Bring together every line in the data that includes "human".

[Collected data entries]
________________________________________
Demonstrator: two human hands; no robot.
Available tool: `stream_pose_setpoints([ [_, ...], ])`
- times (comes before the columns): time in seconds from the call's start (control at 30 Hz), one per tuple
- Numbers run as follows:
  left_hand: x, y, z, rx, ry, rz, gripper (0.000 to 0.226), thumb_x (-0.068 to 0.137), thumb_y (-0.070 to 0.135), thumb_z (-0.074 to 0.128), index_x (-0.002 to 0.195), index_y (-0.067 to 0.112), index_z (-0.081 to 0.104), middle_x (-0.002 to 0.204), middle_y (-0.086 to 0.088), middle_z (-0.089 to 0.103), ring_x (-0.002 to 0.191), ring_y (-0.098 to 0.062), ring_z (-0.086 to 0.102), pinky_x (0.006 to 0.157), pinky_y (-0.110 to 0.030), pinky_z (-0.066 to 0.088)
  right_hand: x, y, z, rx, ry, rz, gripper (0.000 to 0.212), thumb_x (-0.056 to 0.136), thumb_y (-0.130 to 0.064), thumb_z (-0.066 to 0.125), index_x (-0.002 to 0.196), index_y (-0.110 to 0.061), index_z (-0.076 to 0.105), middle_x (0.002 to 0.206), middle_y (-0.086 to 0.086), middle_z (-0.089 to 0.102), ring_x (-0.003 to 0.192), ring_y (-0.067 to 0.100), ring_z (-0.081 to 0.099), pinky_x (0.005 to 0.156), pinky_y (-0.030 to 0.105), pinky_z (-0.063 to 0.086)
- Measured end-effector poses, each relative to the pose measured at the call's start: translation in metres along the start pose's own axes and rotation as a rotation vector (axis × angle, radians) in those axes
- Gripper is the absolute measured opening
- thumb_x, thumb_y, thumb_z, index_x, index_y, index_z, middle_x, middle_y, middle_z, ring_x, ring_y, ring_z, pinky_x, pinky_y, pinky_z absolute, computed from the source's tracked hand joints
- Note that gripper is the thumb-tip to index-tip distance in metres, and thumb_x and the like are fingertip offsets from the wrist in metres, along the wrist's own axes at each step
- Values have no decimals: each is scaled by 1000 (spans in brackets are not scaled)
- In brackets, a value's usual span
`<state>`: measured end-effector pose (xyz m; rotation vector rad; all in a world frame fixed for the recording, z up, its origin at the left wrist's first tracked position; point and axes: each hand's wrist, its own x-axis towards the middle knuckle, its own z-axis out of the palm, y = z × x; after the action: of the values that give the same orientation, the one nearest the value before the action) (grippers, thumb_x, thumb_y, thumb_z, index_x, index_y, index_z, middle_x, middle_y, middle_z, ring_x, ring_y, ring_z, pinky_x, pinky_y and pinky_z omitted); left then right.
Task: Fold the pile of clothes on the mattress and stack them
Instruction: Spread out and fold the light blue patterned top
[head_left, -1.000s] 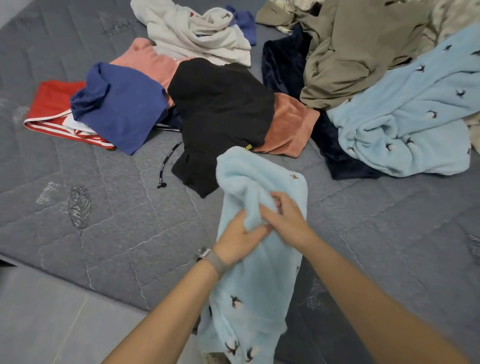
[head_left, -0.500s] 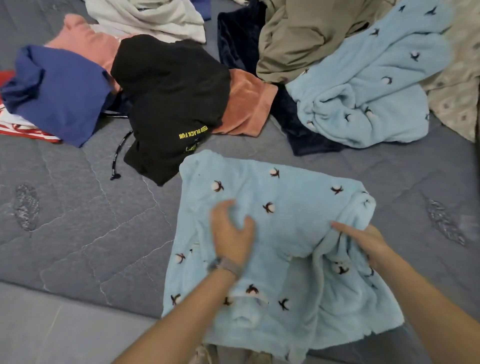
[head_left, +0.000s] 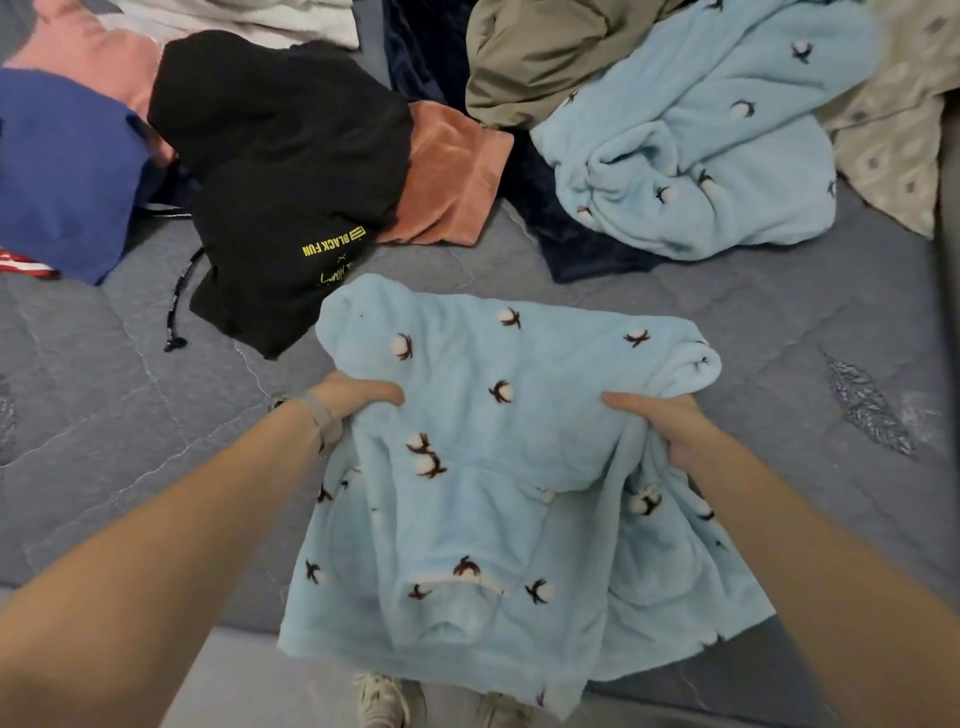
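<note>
Mattress (head_left: 675, 322) still has the unfolded pile (head_left: 291, 156) across the far side. The light blue fleece (head_left: 493, 467) I see was bunched a second ago, now spread wide over the near edge. Left hand (head_left: 358, 397) and right hand (head_left: 660, 421) each grip a top corner. Ready to lay flat and fold.

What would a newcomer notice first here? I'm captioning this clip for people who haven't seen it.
First, the pale blue fleece with cotton-flower print, spread at the centre and gripped at its sides by the left hand and right hand. Behind it on the grey mattress lies an unfolded heap: a black hoodie with yellow lettering left of centre, and a matching blue fleece bunched at upper right.
</note>
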<state>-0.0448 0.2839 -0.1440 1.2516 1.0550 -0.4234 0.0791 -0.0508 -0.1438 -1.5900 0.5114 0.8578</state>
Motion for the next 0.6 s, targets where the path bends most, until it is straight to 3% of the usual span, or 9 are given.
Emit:
stream_pose_setpoints([
  [0.1, -17, 15, -11, 5, -136, 112, 86, 43, 7, 85, 125, 11, 58, 118, -10, 67, 107, -32, 65, 86, -47, 55, -10, -24, -5, -3, -34, -48, 75, 53, -15, 87, 123, -11, 60, 117, 7, 69, 103, 26, 67, 89, 45, 55],
  [0.23, -34, 31, -39, -87, -331, 248, 82, 47, 4, 91, 123, 8, 61, 122, -7, 66, 112, -23, 63, 81, -34, 57, -34, -51, -25, 32, -79, -296, 56, 72, -2, 77, 125, -9, 59, 116, 4, 70, 104, 20, 68, 81, 35, 59],
  [0.33, -38, 24, -69, 58, -326, 271, 61, 61, 2, 84, 117, 21, 67, 126, 8, 63, 114, -7, 60, 90, -26, 51, -47, -43, -46, -114, -58, -394, 45, 75, -7, 77, 113, -26, 62, 115, -5, 68, 102, 5, 66, 82, 24, 57],
  [0.4, -34, 7, -97, 539, -88, 313, 56, 81, 18, 74, 131, 33, 52, 137, 22, 46, 120, 1, 47, 105, -26, 36, -44, -23, -62, -583, -14, -356, 35, 69, -36, 82, 95, -42, 60, 121, -3, 64, 115, 12, 59, 98, 30, 49],
  [0.47, -17, -23, -114, 1064, 109, 238, 71, 79, 60, 65, 140, 51, 29, 140, 27, 35, 123, -1, 37, 113, -36, 28, -33, 1, -77, -910, -54, -330, 23, 67, -55, 78, 84, -60, 62, 119, -11, 61, 127, 20, 45, 114, 39, 32],
  [0.53, -16, -37, -100, 1388, 81, 229, 64, 80, 69, 46, 133, 61, 11, 127, 29, 29, 121, -5, 32, 112, -33, 25, -19, 14, -84, -1198, -78, -518, 25, 61, -59, 60, 75, -78, 52, 106, -28, 51, 126, 16, 35, 116, 26, 14],
  [0.57, -25, -34, -88, 1421, 38, 243, 50, 82, 65, 45, 124, 64, 17, 122, 26, 30, 117, -5, 34, 108, -30, 26, -19, 18, -81, -1343, -116, -669, 26, 61, -61, 55, 79, -79, 50, 104, -29, 49, 124, 16, 35, 113, 22, 10],
  [0.6, -36, -31, -75, 1578, 23, 416, 32, 83, 59, 50, 110, 62, 34, 118, 22, 37, 111, -8, 39, 102, -28, 30, -19, 22, -81, -1477, -193, -856, 23, 69, -60, 51, 90, -71, 52, 109, -26, 52, 127, 18, 37, 110, 24, 10],
])
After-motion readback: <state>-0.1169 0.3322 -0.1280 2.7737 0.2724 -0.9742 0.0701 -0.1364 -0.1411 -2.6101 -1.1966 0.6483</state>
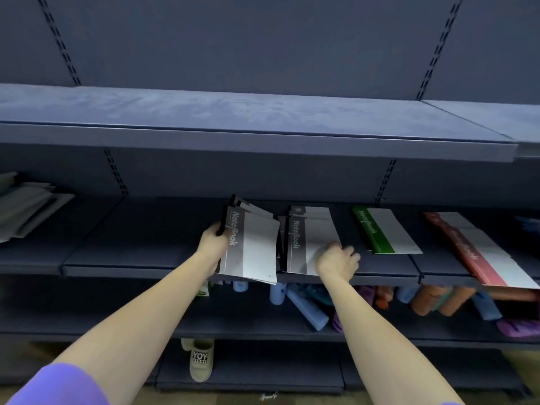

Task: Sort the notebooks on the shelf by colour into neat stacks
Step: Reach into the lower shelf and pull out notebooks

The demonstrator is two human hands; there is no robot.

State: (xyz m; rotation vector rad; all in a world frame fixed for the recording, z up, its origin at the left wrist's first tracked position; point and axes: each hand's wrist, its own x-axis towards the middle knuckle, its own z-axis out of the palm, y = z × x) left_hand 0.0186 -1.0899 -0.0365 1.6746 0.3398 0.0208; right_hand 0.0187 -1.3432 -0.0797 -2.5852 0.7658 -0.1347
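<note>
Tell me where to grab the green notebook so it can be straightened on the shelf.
Take the green notebook at its near short edge, coming from the front of the shelf. It lies flat with the upper shelf overhanging it, so a pinch from the front looks easiest. The right hand, resting on the grey stack beside it, is nearest.
</note>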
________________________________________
Response box:
Demonstrator: two human hands; no robot.
The demonstrator is two human hands; there is no robot.

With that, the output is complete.